Each line below with the word "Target" needs to be copied.

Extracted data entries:
* * * * * * *

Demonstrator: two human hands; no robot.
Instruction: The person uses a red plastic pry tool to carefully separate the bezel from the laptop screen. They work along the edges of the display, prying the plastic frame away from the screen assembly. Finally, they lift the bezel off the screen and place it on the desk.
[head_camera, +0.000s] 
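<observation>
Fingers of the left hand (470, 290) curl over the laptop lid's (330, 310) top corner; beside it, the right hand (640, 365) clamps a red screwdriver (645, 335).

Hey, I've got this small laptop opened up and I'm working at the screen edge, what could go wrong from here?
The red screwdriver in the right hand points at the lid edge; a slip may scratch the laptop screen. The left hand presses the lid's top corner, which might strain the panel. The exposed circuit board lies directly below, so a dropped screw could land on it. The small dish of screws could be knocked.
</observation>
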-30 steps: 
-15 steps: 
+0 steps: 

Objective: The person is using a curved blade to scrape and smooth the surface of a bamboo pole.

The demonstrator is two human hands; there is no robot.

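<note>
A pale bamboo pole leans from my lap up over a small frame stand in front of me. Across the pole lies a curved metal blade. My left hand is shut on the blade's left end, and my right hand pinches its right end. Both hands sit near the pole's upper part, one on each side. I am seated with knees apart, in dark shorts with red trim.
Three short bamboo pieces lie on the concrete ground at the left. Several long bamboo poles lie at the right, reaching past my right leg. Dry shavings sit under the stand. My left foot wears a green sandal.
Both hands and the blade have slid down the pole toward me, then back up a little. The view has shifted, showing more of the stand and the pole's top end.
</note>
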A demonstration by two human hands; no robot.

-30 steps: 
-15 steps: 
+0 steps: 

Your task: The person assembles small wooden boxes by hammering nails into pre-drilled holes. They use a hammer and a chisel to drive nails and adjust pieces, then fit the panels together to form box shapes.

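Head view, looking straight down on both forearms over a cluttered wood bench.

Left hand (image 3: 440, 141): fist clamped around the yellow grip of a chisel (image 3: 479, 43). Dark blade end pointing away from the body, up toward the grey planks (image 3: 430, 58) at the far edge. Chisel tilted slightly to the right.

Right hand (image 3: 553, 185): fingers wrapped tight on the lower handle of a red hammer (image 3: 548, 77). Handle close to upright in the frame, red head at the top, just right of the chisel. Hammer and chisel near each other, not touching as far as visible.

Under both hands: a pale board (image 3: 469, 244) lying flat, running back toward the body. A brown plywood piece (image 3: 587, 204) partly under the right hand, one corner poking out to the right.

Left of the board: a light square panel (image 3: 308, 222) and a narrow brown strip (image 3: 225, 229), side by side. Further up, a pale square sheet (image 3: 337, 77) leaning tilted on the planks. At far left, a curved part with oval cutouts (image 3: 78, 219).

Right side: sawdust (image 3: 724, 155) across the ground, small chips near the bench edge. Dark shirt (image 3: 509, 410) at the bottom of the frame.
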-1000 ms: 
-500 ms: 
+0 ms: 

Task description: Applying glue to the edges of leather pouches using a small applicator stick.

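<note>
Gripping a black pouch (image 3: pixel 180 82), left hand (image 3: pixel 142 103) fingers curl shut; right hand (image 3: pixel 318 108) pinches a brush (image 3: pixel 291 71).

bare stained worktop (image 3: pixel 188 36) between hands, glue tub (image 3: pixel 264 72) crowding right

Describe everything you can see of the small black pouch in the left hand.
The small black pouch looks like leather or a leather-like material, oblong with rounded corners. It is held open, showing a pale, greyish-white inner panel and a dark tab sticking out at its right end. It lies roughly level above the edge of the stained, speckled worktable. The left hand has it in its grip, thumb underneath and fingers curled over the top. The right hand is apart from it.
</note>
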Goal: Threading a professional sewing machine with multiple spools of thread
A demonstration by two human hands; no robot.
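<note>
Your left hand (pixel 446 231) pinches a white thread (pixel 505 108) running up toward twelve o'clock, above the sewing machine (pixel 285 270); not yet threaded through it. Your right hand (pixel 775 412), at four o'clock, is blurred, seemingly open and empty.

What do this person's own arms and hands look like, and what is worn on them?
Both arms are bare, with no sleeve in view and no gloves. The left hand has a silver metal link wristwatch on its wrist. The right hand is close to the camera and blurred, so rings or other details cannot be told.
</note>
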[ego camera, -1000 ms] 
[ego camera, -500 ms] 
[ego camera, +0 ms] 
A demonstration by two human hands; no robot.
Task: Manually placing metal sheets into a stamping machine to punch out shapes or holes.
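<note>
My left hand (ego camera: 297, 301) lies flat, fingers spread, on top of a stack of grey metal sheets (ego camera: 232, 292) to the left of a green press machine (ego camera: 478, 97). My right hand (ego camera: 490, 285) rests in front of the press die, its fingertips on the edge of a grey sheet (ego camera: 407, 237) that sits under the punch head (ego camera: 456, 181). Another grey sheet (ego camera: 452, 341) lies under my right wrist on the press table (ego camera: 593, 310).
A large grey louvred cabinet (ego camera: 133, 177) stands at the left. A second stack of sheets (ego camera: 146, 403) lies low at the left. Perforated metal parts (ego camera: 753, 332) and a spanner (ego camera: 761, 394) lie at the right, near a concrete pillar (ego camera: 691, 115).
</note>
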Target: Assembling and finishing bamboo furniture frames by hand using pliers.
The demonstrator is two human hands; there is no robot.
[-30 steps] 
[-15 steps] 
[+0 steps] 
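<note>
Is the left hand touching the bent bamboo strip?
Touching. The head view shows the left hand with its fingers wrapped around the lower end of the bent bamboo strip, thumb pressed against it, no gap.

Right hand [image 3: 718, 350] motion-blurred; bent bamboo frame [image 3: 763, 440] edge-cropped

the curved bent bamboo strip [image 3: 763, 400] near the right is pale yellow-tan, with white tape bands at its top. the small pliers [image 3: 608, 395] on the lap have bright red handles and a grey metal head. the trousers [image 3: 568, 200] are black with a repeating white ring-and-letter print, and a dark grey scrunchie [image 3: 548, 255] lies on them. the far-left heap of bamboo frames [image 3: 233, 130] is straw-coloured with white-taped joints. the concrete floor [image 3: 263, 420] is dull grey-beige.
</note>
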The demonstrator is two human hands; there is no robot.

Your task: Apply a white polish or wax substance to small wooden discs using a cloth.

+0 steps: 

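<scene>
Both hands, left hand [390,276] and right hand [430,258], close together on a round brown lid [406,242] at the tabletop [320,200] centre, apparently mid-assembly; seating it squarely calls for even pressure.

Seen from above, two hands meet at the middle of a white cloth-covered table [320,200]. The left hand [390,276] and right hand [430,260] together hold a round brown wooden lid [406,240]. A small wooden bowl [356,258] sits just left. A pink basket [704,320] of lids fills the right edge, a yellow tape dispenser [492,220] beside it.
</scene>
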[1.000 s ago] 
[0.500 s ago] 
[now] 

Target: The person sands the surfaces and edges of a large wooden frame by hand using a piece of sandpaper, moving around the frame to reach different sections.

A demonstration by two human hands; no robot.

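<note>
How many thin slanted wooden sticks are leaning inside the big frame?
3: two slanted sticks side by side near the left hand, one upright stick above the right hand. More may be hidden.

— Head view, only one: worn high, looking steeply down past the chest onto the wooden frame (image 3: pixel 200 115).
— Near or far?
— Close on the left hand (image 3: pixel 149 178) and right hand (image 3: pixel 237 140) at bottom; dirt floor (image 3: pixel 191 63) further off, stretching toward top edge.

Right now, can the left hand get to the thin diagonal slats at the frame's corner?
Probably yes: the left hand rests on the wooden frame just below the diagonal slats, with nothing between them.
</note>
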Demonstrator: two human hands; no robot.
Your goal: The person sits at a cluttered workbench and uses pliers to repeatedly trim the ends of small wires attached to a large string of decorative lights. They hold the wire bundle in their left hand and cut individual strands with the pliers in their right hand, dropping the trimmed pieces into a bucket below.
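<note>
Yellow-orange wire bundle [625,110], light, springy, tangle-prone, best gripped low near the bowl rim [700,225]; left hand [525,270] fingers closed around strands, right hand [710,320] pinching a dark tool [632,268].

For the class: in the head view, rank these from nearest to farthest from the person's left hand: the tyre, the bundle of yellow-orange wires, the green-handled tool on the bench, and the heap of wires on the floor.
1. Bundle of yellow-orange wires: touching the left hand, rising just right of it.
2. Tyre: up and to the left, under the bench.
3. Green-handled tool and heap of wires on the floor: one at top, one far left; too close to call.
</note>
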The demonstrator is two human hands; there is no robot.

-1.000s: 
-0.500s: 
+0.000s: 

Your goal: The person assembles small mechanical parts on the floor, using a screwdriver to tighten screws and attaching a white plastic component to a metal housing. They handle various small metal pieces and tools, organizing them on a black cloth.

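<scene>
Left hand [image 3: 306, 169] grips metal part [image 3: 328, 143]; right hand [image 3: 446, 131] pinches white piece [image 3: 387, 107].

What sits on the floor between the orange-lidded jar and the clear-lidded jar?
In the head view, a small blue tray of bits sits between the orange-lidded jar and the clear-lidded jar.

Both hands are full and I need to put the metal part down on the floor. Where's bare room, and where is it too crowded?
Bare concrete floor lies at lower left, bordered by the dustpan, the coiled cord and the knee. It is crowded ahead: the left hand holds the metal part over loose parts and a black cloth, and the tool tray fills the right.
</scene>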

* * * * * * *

ANSWER BOX:
Target: Assembling and finishing bamboo furniture frames by hand using pliers.
Target: The person sands the surfaces and edges of a large wooden frame by hand using a piece of sandpaper, moving around the frame to reach different sections.

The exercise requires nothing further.